I had experiences like that until I started buying wholw sealed boxes of JAN tubes: Yes, some of them are off, but nothing like what I was getting used to in buying "N"OS stashes.

I suspect very much that someone is skimming the market for good ones and letting the junk back into rotation...

Jakob E.

I am sure there are plenty of shady people selling dodgy NOS tubes. I have purchased well over 100 NOS tubes from eBay and from reputable suppliers and I am unable to dtect any significant improvement in ones from legit suppliers. I have not tried sealed boxes of JAN NOS tubes - didn't know they were available. If you have some 12AX7 tubes from this source I would love to borrow a few to test and compare with current production

Cheers

Ian
 
bibi said:
How does a rectifier tube affect the sound of an amp other than changing the operating voltage? 

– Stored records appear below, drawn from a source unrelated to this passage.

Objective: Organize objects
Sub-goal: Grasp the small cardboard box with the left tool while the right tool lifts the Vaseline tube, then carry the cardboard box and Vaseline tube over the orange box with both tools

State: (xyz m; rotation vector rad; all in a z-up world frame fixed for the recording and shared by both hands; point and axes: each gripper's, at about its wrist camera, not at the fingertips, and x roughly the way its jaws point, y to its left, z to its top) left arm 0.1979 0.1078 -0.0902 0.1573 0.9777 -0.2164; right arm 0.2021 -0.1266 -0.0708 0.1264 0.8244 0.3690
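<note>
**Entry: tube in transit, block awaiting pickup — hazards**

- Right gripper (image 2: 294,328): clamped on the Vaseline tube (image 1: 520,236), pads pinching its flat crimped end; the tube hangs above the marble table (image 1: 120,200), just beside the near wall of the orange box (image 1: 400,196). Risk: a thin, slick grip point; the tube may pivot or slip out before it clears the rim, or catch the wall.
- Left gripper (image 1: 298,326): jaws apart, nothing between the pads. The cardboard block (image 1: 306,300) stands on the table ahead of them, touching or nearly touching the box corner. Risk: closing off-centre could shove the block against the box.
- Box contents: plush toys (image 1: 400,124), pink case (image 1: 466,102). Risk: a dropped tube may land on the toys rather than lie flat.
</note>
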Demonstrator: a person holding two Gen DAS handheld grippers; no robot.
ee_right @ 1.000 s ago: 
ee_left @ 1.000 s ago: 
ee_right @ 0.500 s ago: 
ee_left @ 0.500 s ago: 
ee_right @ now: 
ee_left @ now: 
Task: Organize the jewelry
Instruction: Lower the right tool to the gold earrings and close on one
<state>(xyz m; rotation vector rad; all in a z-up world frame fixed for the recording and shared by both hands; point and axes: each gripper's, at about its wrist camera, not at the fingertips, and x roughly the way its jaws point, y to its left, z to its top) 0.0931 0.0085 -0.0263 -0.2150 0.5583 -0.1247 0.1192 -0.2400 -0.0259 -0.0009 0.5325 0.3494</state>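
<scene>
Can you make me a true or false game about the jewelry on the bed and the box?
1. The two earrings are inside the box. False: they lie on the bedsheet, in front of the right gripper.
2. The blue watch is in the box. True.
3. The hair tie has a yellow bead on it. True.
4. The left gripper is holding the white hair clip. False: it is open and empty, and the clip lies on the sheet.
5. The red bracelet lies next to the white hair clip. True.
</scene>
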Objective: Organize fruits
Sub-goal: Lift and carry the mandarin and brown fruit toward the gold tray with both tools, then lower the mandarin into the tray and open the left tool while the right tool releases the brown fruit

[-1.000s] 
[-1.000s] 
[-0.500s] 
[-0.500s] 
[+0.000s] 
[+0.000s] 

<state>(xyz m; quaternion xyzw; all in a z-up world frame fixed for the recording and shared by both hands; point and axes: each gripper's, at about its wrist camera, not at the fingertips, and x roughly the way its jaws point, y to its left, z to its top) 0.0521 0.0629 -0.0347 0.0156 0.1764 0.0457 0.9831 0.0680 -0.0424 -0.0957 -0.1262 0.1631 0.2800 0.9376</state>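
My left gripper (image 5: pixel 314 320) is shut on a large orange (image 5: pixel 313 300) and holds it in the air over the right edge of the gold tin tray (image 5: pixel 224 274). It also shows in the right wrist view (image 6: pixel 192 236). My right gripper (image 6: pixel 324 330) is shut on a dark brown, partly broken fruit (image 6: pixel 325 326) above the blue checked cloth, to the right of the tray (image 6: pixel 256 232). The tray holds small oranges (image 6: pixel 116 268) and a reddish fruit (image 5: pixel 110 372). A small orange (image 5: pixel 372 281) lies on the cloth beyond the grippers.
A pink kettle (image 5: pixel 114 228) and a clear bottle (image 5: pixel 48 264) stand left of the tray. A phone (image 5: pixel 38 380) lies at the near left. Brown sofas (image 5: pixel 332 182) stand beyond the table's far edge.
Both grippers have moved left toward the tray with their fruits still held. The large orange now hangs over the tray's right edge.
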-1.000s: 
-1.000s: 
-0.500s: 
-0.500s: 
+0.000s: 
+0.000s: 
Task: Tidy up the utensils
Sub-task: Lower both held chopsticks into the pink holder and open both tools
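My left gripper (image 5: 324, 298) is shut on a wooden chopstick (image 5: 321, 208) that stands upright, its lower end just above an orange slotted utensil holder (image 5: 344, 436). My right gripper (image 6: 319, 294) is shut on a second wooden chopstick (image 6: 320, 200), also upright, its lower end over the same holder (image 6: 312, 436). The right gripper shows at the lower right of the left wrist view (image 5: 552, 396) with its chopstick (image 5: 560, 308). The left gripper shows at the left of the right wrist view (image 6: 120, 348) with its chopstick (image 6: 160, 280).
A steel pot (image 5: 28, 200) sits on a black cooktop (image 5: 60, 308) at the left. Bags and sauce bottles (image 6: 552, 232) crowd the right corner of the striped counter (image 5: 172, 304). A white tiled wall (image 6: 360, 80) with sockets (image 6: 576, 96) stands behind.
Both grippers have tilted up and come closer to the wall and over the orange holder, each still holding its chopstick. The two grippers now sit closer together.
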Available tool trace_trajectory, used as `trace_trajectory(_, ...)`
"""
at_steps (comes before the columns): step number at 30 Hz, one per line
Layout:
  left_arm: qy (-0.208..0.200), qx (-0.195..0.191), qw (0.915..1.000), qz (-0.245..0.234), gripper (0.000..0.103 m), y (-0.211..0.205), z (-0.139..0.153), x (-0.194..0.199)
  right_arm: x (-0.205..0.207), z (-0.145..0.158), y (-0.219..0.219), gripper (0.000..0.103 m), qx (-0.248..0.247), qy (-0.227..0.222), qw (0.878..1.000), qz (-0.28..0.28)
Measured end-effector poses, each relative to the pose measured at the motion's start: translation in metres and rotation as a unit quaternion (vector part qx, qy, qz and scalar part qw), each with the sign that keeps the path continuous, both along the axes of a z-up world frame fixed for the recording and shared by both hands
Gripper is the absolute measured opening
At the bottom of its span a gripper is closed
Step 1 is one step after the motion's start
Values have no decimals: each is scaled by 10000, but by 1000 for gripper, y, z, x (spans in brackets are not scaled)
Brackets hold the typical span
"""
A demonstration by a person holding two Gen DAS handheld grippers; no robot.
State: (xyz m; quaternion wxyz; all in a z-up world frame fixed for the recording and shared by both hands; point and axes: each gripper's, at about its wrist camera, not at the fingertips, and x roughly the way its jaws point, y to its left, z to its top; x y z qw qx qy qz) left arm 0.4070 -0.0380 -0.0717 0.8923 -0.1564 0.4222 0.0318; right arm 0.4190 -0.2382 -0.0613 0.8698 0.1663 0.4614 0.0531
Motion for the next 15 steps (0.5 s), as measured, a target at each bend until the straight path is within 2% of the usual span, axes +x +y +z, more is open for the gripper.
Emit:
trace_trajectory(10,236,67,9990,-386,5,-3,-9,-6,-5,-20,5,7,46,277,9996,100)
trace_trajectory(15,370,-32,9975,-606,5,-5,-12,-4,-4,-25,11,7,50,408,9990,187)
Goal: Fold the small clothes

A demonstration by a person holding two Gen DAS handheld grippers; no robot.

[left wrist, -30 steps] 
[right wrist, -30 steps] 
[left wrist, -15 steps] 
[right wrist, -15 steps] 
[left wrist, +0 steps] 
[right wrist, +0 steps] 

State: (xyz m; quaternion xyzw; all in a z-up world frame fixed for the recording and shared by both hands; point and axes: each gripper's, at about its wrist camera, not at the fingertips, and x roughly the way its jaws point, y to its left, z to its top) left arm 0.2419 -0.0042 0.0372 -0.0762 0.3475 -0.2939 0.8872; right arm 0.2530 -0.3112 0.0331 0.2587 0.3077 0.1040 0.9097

How does any tube change the sound?  How do capacitors change the sound?  They all do.

This point was amazingly illustrated to me when I participated in a tube rolling session in a class I took years ago when we all built single-ended class A hi-fi line stages in the class.  Towards the end of the semester, twenty or so of us gathered in the instructor's garage and we tried different tubes, including the rectifier.  It was a very controlled listening session. 

There were no right or wrong answers.  Sometimes we heard things a little differently.  But most of the time the differences were obvious, plain and clear and everyone in the room agreed.  The rectifiers changed the tone.  Just like your choice of caps do.  The power supply becomes the audio signal, remember.  One member brought in a Mullard GZ34 he had, and we all agreed it sounded amazing.  When he told us the cost of those now, it made sense -- other people hear the difference too and are willing to pay for it. 

I was a skeptic before these experiences.  You really need to try it yourself.  I would guess some circuits will reflect these tones better than others, and being a musician helped me tremendously in the class -- there were two students who couldn't hear any differences because they were inexperienced listening to music and were unfamiliar with subtle shifts in tone, character timbre. The instructor was not a musician, and he heard everything that I heard, and that was one reason he found the tube rolling session so interesting -- it illustrated how different tubes change tones and he wanted less experienced students to be exposed to it.  To my ears, as a musician, the results were night and day.  It's one of the main reasons I'm interested in DIY, because I'm able to shape the sound of my own gear and recordings.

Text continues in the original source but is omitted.